Kalbarsatu.web.id //

Melawi, Di tengah berbagai upaya pemerintah memperketat pengawasan penyaluran BBM bersubsidi agar tepat sasaran, aktivitas pengisian BBM menggunakan jerigen di salah satu SPBU di Kecamatan Nanga Pinoh, Kabupaten Melawi, masih menjadi perhatian masyarakat.


Berdasarkan dokumentasi lapangan yang diperoleh redaksi pada Sabtu (27/6/2026), terlihat sejumlah jerigen berada di area pengisian BBM. Kondisi tersebut memunculkan pertanyaan publik mengenai efektivitas pengawasan terhadap penyaluran BBM bersubsidi di tingkat lapangan.





Pemerintah melalui berbagai kebijakan, termasuk arahan Presiden, terus mendorong agar distribusi BBM bersubsidi benar-benar dinikmati oleh masyarakat yang berhak. Di sisi lain, pengawasan terhadap mekanisme pembelian menggunakan jerigen juga menjadi bagian penting untuk menjaga akuntabilitas distribusi.


Sesuai Peraturan BPH Migas Nomor 17 Tahun 2019, pembelian BBM menggunakan jerigen hanya dapat dilayani apabila pemohon memiliki surat rekomendasi dari instansi atau perangkat daerah yang berwenang sesuai ketentuan yang berlaku.




Selain itu, Pasal 55 Undang-Undang Nomor 22 Tahun 2001 tentang Minyak dan Gas Bumi, sebagaimana telah diubah melalui Undang-Undang Nomor 6 Tahun 2023, mengatur sanksi terhadap setiap orang yang terbukti menyalahgunakan pengangkutan dan/atau niaga BBM yang disubsidi pemerintah, dengan ancaman pidana penjara paling lama enam tahun dan denda paling banyak Rp60 miliar apabila seluruh unsur tindak pidananya terbukti.

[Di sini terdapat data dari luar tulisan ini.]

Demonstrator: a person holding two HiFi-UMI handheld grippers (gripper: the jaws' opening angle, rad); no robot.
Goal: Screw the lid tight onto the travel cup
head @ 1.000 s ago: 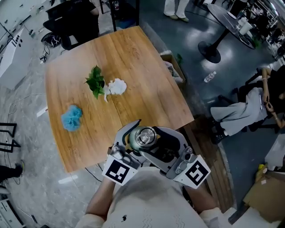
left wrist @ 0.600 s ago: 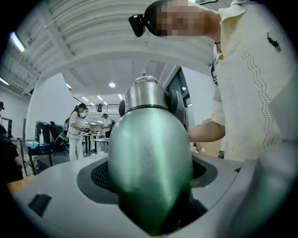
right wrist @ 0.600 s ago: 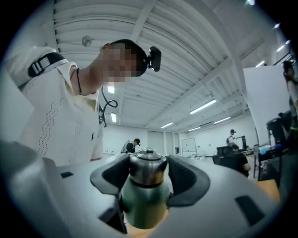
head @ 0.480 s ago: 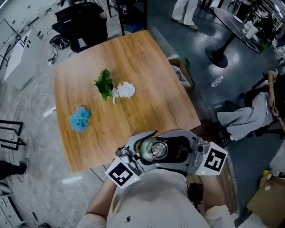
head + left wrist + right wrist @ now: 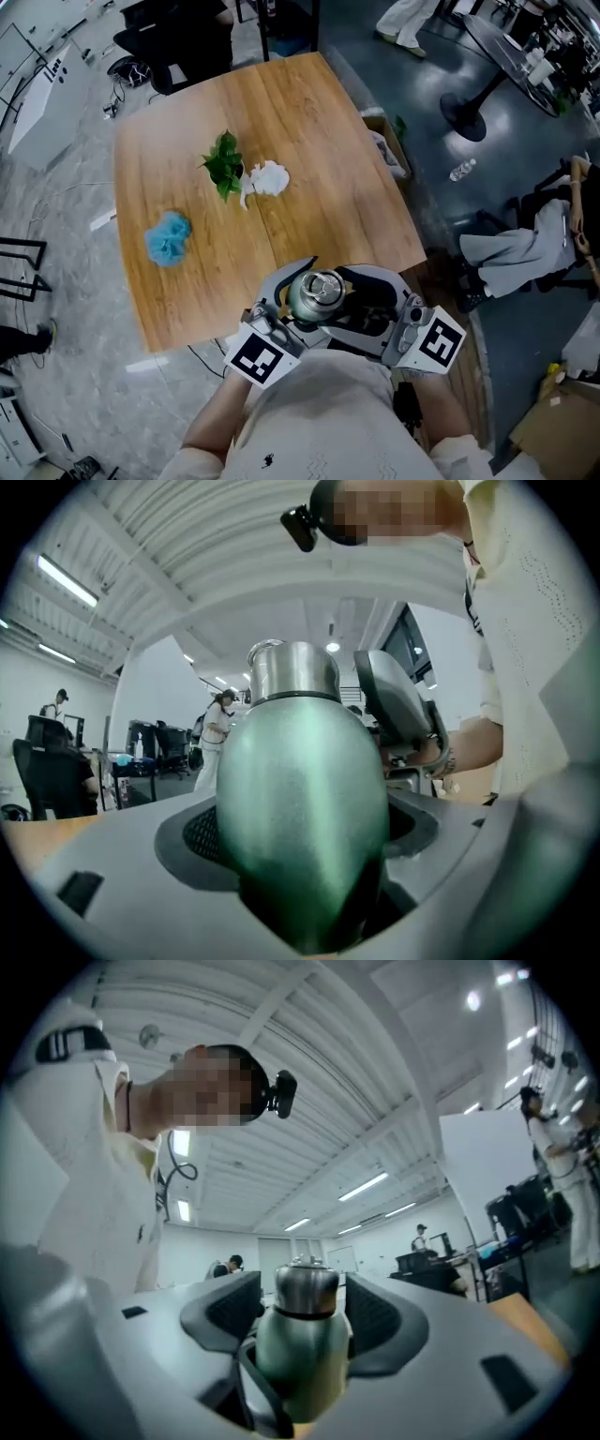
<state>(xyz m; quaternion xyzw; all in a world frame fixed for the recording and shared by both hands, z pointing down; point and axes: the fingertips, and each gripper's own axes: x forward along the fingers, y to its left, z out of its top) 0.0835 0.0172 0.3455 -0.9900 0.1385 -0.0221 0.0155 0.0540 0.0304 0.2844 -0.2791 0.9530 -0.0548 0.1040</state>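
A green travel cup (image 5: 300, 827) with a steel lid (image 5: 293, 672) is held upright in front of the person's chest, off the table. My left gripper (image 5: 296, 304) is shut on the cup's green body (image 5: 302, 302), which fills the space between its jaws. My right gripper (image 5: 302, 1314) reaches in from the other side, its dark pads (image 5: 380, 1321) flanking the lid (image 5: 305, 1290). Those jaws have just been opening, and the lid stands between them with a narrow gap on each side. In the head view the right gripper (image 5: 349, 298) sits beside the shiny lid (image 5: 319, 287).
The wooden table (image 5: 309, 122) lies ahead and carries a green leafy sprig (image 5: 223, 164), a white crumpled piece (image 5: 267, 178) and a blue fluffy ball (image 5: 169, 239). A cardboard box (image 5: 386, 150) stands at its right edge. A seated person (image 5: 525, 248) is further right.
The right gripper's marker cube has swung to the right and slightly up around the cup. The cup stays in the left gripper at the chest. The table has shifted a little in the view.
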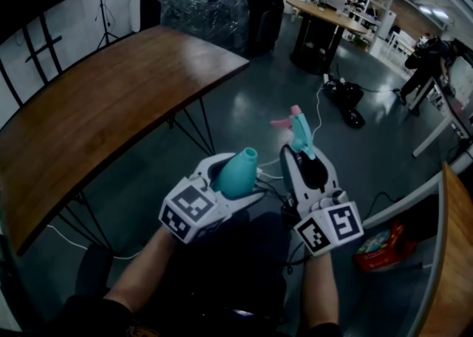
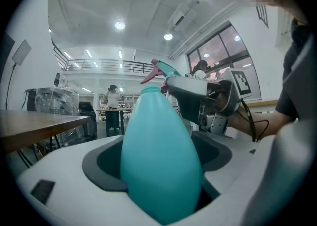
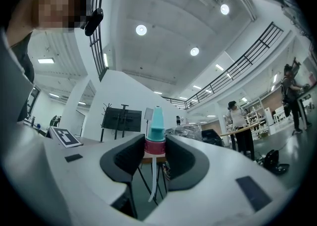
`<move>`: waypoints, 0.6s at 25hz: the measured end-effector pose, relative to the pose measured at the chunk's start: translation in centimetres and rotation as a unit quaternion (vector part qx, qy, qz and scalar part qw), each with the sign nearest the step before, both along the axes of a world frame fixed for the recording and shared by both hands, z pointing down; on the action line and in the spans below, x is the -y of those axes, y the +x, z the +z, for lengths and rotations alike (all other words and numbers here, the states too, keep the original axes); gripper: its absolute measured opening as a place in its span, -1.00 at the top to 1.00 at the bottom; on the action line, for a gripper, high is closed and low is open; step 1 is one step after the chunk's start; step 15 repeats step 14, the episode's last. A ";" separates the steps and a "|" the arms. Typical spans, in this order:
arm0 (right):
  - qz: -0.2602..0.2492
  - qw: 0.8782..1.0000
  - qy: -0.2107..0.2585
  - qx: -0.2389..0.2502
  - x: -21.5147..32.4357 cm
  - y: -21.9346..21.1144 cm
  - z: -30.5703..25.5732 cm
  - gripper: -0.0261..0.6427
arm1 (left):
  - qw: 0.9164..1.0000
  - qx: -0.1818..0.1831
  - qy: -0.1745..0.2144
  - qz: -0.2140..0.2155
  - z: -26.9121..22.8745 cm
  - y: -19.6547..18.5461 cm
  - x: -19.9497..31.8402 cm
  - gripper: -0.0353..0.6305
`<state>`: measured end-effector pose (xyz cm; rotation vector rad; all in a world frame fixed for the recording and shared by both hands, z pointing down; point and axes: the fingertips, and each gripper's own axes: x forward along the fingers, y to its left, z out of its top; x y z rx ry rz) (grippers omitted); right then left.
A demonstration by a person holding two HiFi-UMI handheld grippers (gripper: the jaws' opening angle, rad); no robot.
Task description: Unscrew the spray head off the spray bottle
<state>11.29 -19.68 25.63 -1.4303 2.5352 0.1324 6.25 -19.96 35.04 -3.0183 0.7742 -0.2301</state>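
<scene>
progress: spray head [image 1: 298, 128] already off spray bottle [image 1: 240, 170], neck bare, the two near each other but apart in mid-air; unscrewing looks done, at most putting the parts down is left | left gripper [image 1: 235, 180]: jaws clamped on bottle body | right gripper [image 1: 301, 157]: jaws pinching pink collar [image 3: 155, 146] of head, dip tube [image 3: 155, 180] hanging free below

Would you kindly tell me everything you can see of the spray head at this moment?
The spray head is teal plastic with a pink trigger and a pink collar, from which a thin white dip tube hangs. It stands roughly upright in the air, off the teal bottle, whose neck is open. The right hand-held gripper pinches it by the collar; nothing else touches it.
</scene>
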 end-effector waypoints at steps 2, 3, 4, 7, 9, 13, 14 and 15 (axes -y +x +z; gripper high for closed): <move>-0.001 1.000 0.000 -0.001 0.0 -0.1 0.0 0.51 | 1.000 0.000 0.001 -0.001 0.0 0.0 0.1 -0.36; 0.000 1.000 0.000 -0.001 0.0 -0.1 0.1 0.51 | 1.000 0.000 0.002 -0.001 -0.1 0.0 0.1 -0.36; 0.000 1.000 -0.001 -0.001 0.1 0.0 0.1 0.51 | 1.000 0.001 0.003 -0.001 -0.1 0.0 0.1 -0.36; 0.000 1.000 -0.002 -0.002 0.1 0.1 0.1 0.51 | 1.000 0.002 0.005 -0.002 -0.1 0.2 0.1 -0.36; 0.000 1.000 -0.003 -0.002 0.1 0.0 0.2 0.51 | 1.000 0.004 0.006 -0.001 -0.1 0.2 0.1 -0.36; 0.001 1.000 -0.004 -0.003 0.1 -0.1 0.2 0.51 | 1.000 0.004 0.006 -0.002 -0.1 0.1 0.1 -0.36; 0.001 1.000 -0.005 -0.004 0.1 -0.1 0.3 0.51 | 1.000 0.004 0.006 -0.002 -0.1 0.1 0.1 -0.36; 0.001 1.000 -0.005 -0.004 0.1 -0.1 0.3 0.51 | 1.000 0.004 0.006 -0.002 -0.1 0.1 0.1 -0.36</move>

Masyarakat berharap Pertamina, BPH Migas, serta aparat penegak hukum meningkatkan pengawasan secara konsisten. Apabila pengisian BBM menggunakan jerigen di SPBU tersebut telah memenuhi seluruh persyaratan administrasi sesuai ketentuan, maka penjelasan terbuka kepada masyarakat dinilai penting untuk menghindari kesalahpahaman dan menjaga kepercayaan publik.


Hingga berita ini diterbitkan, redaksi belum memperoleh keterangan resmi dari pihak SPBU terkait aktivitas pengisian BBM menggunakan jerigen yang terekam dalam dokumentasi lapangan. Demi memenuhi prinsip keberimbangan, redaksi membuka ruang hak jawab dan hak klarifikasi sesuai Undang-Undang Pers Nomor 40 Tahun 1999 dan Kode Etik Jurnalistik.